To properly validate, we need to adapt `CommunityDetector` to accept pre-computed affinity/transition matrices, or create a wrapper that computes Gaussian affinities.

In [None]:
import numpy as np
import matplotlib.pyplot as plt
from scipy import sparse
from scipy.linalg import eigh
from PIL import Image
import sys
sys.path.insert(0, '..')

from fitkit.community.detection import CommunityDetector

%matplotlib inline
plt.rcParams['figure.figsize'] = (12, 8)

## Helper: Gaussian Affinity Matrix Construction

To match MATLAB experiments, we need to construct affinity matrices from point clouds.

In [None]:
def compute_gaussian_affinity(X, sigma2):
    """Compute Gaussian affinity matrix as in MATLAB SpectralCluster.
    
    A(i,j) = exp(-||x(i,:)-x(j,:)||^2/sigma2)
    
    Parameters
    ----------
    X : ndarray of shape (n_samples, n_features)
        Data points.
    sigma2 : float
        Variance parameter for Gaussian kernel.
    
    Returns
    -------
    A : ndarray of shape (n_samples, n_samples)
        Affinity matrix.
    """
    n = X.shape[0]
    A = np.zeros((n, n))
    
    for i in range(n):
        for j in range(n):
            A[i, j] = np.exp(-np.linalg.norm(X[i] - X[j])**2 / sigma2)
    
    return A

def affinity_to_normalized_laplacian(A):
    """Convert affinity matrix to normalized Laplacian.
    
    L = D^{-1/2} A D^{-1/2}
    
    Parameters
    ----------
    A : ndarray of shape (n, n)
        Affinity matrix.
    
    Returns
    -------
    L : ndarray of shape (n, n)
        Normalized Laplacian.
    """
    D = A.sum(axis=1)
    D_inv_sqrt = np.diag(1.0 / np.sqrt(D + 1e-10))
    L = D_inv_sqrt @ A @ D_inv_sqrt
    return L

## Experiment 1: Three Circles (demoCircles.m)

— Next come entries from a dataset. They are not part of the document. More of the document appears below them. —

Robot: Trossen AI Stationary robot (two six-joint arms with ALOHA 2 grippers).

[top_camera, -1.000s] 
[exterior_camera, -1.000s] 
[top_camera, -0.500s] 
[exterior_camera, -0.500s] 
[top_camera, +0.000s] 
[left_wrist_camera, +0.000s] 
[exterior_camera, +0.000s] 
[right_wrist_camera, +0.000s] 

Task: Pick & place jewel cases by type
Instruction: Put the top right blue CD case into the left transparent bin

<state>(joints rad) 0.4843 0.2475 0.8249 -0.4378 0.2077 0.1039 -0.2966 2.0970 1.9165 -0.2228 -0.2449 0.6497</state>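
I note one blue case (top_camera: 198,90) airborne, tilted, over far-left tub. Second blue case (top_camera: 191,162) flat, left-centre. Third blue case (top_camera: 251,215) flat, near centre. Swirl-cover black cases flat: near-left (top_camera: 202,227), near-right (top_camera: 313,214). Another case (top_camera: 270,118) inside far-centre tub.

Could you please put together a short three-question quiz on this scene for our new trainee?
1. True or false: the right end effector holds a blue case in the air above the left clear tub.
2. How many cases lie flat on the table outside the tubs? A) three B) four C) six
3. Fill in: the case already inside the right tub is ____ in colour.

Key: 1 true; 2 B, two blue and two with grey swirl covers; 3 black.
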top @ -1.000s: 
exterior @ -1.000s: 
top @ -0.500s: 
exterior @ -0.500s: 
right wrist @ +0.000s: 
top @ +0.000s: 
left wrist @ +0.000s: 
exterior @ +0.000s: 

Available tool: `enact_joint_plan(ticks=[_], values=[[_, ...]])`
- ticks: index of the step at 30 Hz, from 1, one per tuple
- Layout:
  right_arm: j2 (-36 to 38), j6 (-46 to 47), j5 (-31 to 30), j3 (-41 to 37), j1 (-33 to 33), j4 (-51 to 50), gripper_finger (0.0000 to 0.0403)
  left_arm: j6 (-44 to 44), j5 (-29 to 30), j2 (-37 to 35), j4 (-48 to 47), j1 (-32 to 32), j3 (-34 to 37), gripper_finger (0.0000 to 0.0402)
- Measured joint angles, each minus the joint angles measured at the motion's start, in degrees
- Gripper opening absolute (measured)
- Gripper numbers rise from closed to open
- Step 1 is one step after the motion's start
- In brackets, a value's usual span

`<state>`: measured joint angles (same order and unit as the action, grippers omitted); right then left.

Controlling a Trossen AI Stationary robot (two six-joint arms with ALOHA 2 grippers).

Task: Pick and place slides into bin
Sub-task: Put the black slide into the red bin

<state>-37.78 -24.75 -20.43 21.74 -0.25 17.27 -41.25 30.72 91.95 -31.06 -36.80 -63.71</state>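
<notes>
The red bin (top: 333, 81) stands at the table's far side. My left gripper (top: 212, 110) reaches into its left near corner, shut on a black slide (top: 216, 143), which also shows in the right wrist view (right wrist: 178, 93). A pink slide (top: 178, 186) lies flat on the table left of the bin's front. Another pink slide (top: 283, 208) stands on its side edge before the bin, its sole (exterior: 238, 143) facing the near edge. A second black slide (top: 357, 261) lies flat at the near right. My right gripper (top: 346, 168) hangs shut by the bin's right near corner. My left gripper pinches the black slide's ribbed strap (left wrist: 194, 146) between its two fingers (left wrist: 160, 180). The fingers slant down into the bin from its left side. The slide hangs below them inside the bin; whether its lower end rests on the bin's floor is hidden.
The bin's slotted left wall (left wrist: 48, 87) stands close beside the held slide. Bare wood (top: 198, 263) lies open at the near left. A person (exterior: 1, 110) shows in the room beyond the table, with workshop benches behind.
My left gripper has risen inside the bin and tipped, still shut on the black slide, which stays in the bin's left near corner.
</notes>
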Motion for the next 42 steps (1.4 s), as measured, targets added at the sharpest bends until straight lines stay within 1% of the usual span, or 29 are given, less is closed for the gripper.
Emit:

Generate three concentric circles with noise and cluster them.

In [None]:
# Generate three circles data (matching MATLAB)
np.random.seed(1)
npts = 100
theta = np.linspace(0, 2*np.pi, npts, endpoint=False)
radius_noise = np.random.randn(npts)

r1 = 1.0 + 0.1 * radius_noise
r2 = 2.0 + 0.1 * np.random.randn(npts)
r3 = 3.0 + 0.1 * np.random.randn(npts)

x_circles = np.vstack([
    np.column_stack([r1 * np.cos(theta), r1 * np.sin(theta)]),
    np.column_stack([r2 * np.cos(theta), r2 * np.sin(theta)]),
    np.column_stack([r3 * np.cos(theta), r3 * np.sin(theta)])
])

true_labels = np.repeat([0, 1, 2], npts)

# Visualize
plt.figure(figsize=(10, 10))
plt.scatter(x_circles[:, 0], x_circles[:, 1], c=true_labels, cmap='tab10', s=20)
plt.title('Three Circles Dataset (True Labels)')
plt.axis('equal')
plt.colorbar(label='True Cluster')
plt.show()

print(f"Dataset shape: {x_circles.shape}")
print(f"Expected clusters: 3")

In [None]:
# Compute affinity matrix (sigma2 = 0.05 from MATLAB)
sigma2 = 0.05
A_circles = compute_gaussian_affinity(x_circles, sigma2)
L_circles = affinity_to_normalized_laplacian(A_circles)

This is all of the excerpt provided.